My very first experience with Red Velvet cake was watching Steel Magnolias as a kid. Not sure why, but that experience didn’t really inspire me to try red velvet cake for myself (maybe something to do with the Armadillo shape to the cake). It would take another 10+ years and a move to the South for me to have my first bite of red velvet.
And I have been hooked ever since. I have experimented with several recipes over the years trying to find the ultimate recipe for red velvet cupcakes.
But there is something a little bit different about my red velvet cupcakes. Beet juice. Yes friends, my secret ingredient is beet juice. Well, it’s not that big of a secret. A couple of decades ago, just about every red velvet recipe called for beets to give the cake that redish hue. Nowadays, we just dump a whole bottle of red food coloring into the batter and call it day.
But aren’t you kind of sick of using excessive amounts of food coloring?

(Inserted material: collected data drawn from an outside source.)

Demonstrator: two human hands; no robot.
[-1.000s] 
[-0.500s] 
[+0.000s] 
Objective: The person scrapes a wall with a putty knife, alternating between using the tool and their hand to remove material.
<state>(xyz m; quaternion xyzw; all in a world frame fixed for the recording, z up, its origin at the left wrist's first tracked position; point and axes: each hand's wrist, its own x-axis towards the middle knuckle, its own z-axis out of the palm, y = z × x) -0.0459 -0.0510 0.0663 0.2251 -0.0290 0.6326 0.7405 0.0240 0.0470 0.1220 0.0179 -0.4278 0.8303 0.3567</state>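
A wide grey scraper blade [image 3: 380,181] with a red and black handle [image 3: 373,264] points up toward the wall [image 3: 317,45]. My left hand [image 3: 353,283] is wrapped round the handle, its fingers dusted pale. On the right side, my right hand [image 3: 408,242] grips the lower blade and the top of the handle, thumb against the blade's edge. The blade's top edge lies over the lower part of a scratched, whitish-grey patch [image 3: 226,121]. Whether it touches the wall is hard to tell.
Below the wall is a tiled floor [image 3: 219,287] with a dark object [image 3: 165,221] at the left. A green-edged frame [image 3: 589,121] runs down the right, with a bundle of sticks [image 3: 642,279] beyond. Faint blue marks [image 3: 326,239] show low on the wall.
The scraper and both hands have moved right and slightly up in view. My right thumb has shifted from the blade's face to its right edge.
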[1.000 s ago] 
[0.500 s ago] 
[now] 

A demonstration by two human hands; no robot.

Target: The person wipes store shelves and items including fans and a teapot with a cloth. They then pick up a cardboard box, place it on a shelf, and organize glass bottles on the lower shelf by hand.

I think it says a lot that the girl that owns no less than 75 bottles of food coloring is telling you not to use food coloring. But I promise, you will feel so much better about eating these cupcakes knowing that they are pretty much au naturale.
Just like any other red velvet recipe, this one combines flour with a touch of cocoa powder and buttermilk to get it that moist velvety texture.
Then to put the red in red velvet I used Mother Nature’s very own food coloring. I actually found some beet juice in the juice aisle of my local grocery store. But I wanted to have a much more concentrated color pay-off without adding too much moisture. So I decided to reduce it on the stove. I poured half a cup of the juice into a sauce pan and let it simmer on the stove for a few minutes until it had reduced by half, resulting in 1/4 cup of some thick beet juice.
I know that seems like a little bit more work than your typical cupcake recipe. But look at how great that batter looks? It’s nice and red, but not artificially so. You know, it’s not that bright stop-sign red.
Once they are baked, they are wonderfully moist and delicious! There is absolutely no sign of beets anywhere in these cupcakes except in color. There is a subtle chocolate flavor, but it’s not too heavy or rich.
And of course I topped off my red velvet cupcakes with my favorite cream cheese frosting. Because in my opinion it’s the cream cheese frosting that really makes a red velvet cupcake so good.
While red velvet is definitely appropriate for Valentine’s Day, I think of red velvet being in season year round. It’s a perfect cake for Summer, since it’s not as rich and heavy as chocolate cake can be. It also seems like a perfect choice for Christmas paired with some green sprinkles or something festive. But please, whatever you do, don’t turn it into an armadillo cake like they did in Steel Magnolias. Nobody wants that.
I suppose I am the only one who had no idea how many cupcakes this recipe makes. I bought enough cream cheese frosting ingredients to ice 12 cupcakes, yet I ended up with way more batter than that. I ended up dumping the rest of the batter into an 8″ square pan to make a little cake. I am hoping I can stretch the frosting to cover everything.
Could you please indicate the yield of this recipe or at least make it more obvious? I have read through the recipe and the blog repeatedly and I am not seeing “makes 24 cupcakes” anywhere. Thanks.
Monica, I apologize for the oversight and thank you for bringing it to my attention. In the recipe template I used to use, servings was not a field that was immediately available. I have now updated the recipe to show 24 cupcakes.